Diduga Edarkan Golongan G Bebas, Siapa Pengendali di Balik Toko Lenteng Agung?

Jakarta Selatan, rajawalitv, net– Dugaan praktik peredaran obat keras golongan G tanpa resep dokter kembali mencuat di wilayah Jalan Raya Lenteng Agung No. 22 RT 04/01, Kelurahan Lenteng Agung, Kecamatan Jagakarsa, tepatnya di bawah JPO penyeberangan akses Universitas Indonesia.
Berdasarkan hasil penelusuran di lapangan, sejumlah obat keras seperti tramadol, hexymer, zolam, tryex, dan camplet diduga diperjualbelikan secara bebas tanpa pengawasan medis. Aktivitas tersebut disebut berlangsung secara terbuka dan menimbulkan kekhawatiran masyarakat sekitar, khususnya terkait potensi penyalahgunaan di kalangan remaja dan pelajar.
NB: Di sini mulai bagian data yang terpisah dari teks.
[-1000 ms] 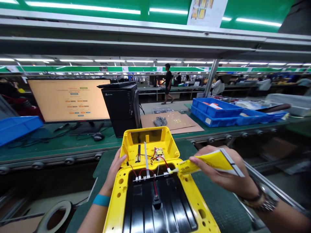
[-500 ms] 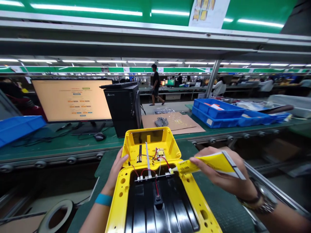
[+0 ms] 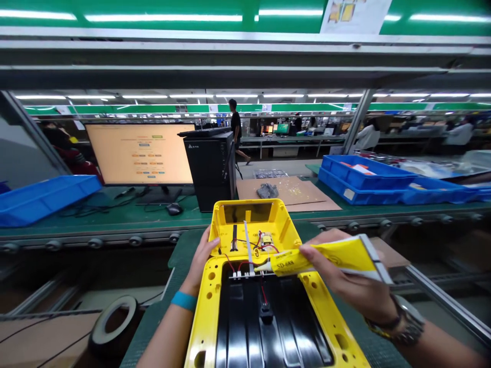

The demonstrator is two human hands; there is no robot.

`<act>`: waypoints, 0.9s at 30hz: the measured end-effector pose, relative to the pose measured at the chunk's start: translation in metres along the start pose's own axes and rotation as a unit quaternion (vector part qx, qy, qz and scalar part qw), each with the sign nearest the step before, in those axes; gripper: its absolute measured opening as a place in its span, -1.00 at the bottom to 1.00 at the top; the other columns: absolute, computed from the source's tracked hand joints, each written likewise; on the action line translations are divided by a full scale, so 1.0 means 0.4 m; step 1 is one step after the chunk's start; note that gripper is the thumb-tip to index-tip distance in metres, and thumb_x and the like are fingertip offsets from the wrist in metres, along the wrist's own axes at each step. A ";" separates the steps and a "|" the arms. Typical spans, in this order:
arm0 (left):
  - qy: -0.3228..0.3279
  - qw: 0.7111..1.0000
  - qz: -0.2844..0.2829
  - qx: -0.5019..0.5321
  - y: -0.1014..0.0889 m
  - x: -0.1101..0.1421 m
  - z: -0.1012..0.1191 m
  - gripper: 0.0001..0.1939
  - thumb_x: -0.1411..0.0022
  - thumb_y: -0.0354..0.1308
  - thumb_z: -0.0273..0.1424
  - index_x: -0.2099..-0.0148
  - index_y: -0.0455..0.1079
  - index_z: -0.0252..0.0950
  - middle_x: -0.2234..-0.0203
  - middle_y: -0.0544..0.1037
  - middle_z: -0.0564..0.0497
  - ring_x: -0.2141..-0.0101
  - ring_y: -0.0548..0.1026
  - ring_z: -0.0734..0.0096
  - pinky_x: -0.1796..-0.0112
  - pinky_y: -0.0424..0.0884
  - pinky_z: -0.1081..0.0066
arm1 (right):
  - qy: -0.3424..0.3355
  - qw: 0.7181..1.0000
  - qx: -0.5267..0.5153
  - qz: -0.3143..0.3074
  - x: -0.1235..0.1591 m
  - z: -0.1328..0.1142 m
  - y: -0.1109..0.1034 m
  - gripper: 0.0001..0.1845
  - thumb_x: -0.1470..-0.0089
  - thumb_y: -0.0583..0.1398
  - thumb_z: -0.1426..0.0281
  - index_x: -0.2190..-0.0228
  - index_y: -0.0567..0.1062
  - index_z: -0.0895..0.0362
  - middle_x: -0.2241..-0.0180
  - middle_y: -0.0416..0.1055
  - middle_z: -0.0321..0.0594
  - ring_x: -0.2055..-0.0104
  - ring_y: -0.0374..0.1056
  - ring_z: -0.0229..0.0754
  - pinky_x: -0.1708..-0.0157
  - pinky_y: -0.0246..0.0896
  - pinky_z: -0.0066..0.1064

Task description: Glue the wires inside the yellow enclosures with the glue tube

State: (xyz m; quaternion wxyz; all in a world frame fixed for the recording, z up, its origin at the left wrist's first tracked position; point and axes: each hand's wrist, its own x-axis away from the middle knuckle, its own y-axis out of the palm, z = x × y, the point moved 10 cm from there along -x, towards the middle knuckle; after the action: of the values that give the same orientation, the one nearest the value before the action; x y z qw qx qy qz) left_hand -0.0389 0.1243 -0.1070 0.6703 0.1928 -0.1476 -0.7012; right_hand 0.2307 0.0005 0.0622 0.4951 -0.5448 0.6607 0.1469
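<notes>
The right hand (image 3: 351, 278) comes in from the right, back of the hand uppermost, thumb extended along the near face of a yellow tube (image 3: 293, 262). Its fingers are closed around the tube's rear half; the grip is pinched, not spread. The left hand (image 3: 200, 260) reaches up along the left side of the yellow housing (image 3: 204, 309), thumb at the edge of the raised lid (image 3: 286, 227). Its other fingers are largely hidden, so how tightly it closes cannot be told.

The tube reads "SD-688"; smaller print above is illegible. The computer tower (image 3: 209, 171) bears a white triangular logo with unreadable characters. Text on the monitor (image 3: 140, 153) is too small to read.

The tube's long axis runs nearly level across the view, nozzle (image 3: 263, 267) pointing left, beside the white connectors (image 3: 251, 274). The housing lies on the green tabletop (image 3: 182, 249), long axis running away from the person, lid at the far end.
</notes>
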 end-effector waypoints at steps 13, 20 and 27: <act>0.027 1.000 -0.014 0.004 0.002 0.001 0.008 -0.28 -0.21 0.30 -0.26 -0.36 0.18 -0.23 -0.21 0.46 -0.09 -0.29 0.29 -0.03 -0.18 0.34 0.21 | -0.046 0.998 -0.014 -0.051 -0.001 -0.009 0.065 -0.89 -0.13 0.35 0.49 0.37 0.53 0.09 0.40 0.54 -0.38 0.43 0.48 -0.39 0.41 0.40 -0.64; 0.021 1.000 -0.013 -0.005 -0.002 0.000 0.004 -0.24 -0.20 0.31 -0.23 -0.38 0.17 -0.23 -0.21 0.46 -0.11 -0.23 0.38 -0.07 -0.19 0.32 0.14 | -0.046 0.997 0.007 -0.055 -0.013 -0.018 0.069 -0.90 -0.16 0.33 0.46 0.39 0.52 0.10 0.46 0.52 -0.40 0.50 0.45 -0.41 0.48 0.37 -0.64; 0.013 1.000 -0.003 -0.008 -0.004 0.003 0.008 -0.19 -0.16 0.34 -0.24 -0.39 0.18 -0.23 -0.19 0.48 -0.10 -0.24 0.36 -0.10 -0.18 0.35 0.14 | -0.049 0.997 0.011 -0.059 -0.011 -0.021 0.068 -0.90 -0.15 0.33 0.47 0.39 0.52 0.11 0.45 0.53 -0.37 0.49 0.47 -0.38 0.49 0.37 -0.62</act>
State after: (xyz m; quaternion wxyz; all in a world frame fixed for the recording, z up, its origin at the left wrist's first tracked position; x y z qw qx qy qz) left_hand -0.0419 0.1229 -0.1048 0.6718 0.1969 -0.1329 -0.7016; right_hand 0.2025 0.0069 0.0603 0.5405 -0.5697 0.6039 0.1365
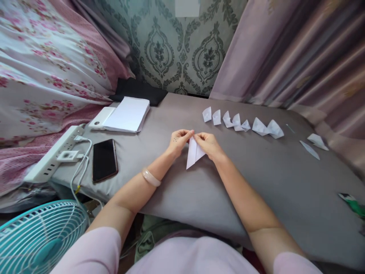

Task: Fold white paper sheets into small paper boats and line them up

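Note:
A folded sheet of white paper is held up over the grey-covered table, its point hanging down toward me. My left hand pinches its top corner between thumb and forefinger. Close beside it, my right hand grips the paper's upper right edge, thumb on top. Both hands nearly meet at the top of the fold. Several small folded white paper shapes stand in a row behind and to the right. The undersides of the fingers are partly hidden.
A stack of white paper lies at the back left on a white box. Nearer are a black phone, a power strip with cables and a turquoise fan. Paper pieces and a green object lie right.

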`<state>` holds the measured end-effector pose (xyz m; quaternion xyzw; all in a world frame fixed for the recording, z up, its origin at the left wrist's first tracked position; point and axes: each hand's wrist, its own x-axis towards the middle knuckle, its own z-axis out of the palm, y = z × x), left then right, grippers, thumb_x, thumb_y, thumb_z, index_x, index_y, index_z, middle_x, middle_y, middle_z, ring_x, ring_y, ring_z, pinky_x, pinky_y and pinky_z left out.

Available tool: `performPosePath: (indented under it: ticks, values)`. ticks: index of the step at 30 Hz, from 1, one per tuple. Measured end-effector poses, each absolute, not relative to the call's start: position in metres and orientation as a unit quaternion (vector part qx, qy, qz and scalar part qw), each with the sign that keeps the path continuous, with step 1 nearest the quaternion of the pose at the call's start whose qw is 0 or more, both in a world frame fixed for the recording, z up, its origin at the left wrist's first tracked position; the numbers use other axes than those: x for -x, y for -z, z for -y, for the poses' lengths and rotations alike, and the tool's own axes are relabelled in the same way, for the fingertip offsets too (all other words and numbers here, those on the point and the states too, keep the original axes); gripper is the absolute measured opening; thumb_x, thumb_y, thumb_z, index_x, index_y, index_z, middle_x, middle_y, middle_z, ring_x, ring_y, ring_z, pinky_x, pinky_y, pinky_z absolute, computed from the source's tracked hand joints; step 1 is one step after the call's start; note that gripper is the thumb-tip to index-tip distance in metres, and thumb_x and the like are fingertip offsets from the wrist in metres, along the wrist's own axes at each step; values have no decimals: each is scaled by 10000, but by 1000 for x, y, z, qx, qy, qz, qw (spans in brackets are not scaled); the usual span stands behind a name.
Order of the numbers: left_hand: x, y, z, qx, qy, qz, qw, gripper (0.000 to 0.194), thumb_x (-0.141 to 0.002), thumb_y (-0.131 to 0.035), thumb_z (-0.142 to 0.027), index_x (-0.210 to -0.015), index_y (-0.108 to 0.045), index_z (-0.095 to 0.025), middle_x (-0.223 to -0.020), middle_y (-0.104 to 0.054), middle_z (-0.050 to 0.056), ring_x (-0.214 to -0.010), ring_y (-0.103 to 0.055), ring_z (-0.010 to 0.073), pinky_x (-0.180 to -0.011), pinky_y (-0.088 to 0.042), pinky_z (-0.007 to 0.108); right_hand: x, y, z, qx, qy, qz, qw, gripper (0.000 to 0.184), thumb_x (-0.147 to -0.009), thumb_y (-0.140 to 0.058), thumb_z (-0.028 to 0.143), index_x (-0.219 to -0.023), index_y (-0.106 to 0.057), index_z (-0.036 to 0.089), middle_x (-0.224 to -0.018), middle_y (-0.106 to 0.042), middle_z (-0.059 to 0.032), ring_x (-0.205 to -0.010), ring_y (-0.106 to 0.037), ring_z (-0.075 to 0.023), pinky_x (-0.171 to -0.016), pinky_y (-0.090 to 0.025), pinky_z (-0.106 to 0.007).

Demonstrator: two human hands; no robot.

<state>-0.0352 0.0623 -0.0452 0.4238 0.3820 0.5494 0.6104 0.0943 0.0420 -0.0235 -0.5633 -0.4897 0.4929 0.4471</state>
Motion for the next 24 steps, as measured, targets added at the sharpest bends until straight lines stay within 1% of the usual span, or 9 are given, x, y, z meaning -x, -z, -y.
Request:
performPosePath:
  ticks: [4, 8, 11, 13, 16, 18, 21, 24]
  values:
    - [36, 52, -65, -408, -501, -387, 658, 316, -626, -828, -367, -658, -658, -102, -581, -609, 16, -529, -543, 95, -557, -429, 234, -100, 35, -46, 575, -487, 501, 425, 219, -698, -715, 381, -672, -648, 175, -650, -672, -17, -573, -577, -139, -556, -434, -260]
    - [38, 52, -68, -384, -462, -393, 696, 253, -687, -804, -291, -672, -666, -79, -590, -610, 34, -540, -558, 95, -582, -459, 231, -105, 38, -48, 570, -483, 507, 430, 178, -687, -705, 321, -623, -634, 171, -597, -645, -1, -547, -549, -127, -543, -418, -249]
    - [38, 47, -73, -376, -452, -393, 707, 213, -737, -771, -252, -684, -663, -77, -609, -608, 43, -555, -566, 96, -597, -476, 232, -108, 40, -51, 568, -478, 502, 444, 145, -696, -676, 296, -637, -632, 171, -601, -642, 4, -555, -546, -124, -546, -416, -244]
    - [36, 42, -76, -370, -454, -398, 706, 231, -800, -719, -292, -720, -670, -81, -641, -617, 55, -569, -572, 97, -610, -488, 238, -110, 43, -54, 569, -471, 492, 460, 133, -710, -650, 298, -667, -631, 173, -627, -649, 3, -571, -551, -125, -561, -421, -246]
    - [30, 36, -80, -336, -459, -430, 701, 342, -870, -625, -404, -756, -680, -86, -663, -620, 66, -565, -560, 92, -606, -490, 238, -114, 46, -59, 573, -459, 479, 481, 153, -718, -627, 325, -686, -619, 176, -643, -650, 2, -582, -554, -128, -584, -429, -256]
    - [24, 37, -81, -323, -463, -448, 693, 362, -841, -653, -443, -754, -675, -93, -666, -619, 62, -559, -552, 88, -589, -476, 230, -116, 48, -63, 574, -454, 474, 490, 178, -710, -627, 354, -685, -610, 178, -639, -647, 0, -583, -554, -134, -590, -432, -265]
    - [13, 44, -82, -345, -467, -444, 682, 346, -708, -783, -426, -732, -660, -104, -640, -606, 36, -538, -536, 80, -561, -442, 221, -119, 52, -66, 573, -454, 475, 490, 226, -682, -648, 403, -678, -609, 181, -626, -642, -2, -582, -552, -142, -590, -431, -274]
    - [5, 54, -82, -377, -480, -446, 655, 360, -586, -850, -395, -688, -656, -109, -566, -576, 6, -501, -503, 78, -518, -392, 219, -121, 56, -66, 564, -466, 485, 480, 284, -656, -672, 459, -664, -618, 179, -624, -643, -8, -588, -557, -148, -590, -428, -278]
Saat dikonfirmasi, penjaga toko berinisial Dafa mengaku hanya bertugas menjaga dan tidak mengetahui secara detail mengenai kepemilikan usaha tersebut. “Saya hanya jaga, disuruh teman,” ujarnya singkat.

Hingga berita ini diterbitkan, belum ada keterangan resmi dari pihak kepolisian setempat terkait dugaan aktivitas tersebut. Masyarakat berharap aparat Polres Metro Jakarta Selatan maupun Polsek Jagakarsa segera melakukan penyelidikan mendalam apabila ditemukan unsur pelanggaran hukum.

Ancaman Pidana Tegas
Peredaran obat keras tanpa izin edar dan tanpa resep dokter dapat dijerat ketentuan pidana sebagaimana diatur dalam:
Undang-Undang Nomor 36 Tahun 2009 tentang Kesehatan, khususnya:

Pasal 196: ancaman pidana penjara maksimal 10 tahun dan denda maksimal Rp1 miliar bagi pihak yang mengedarkan sediaan farmasi yang tidak memenuhi standar keamanan dan mutu.

Pasal 197: ancaman pidana penjara maksimal 15 tahun dan denda maksimal Rp1,5 miliar bagi pihak yang mengedarkan sediaan farmasi tanpa izin edar.

Ketentuan penyertaan tindak pidana sebagaimana diatur dalam Kitab Undang-Undang Hukum Pidana (KUHP) Pasal 55 dan 56, apabila terdapat pihak yang turut serta atau membantu terjadinya dugaan tindak pidana tersebut.

Praktik peredaran obat keras tanpa pengawasan medis bukan hanya melanggar hukum, tetapi juga berpotensi merusak kesehatan masyarakat dan generasi muda.

Media ini membuka ruang hak jawab dan klarifikasi kepada seluruh pihak yang disebut dalam pemberitaan ini sesuai dengan Undang-Undang Pers.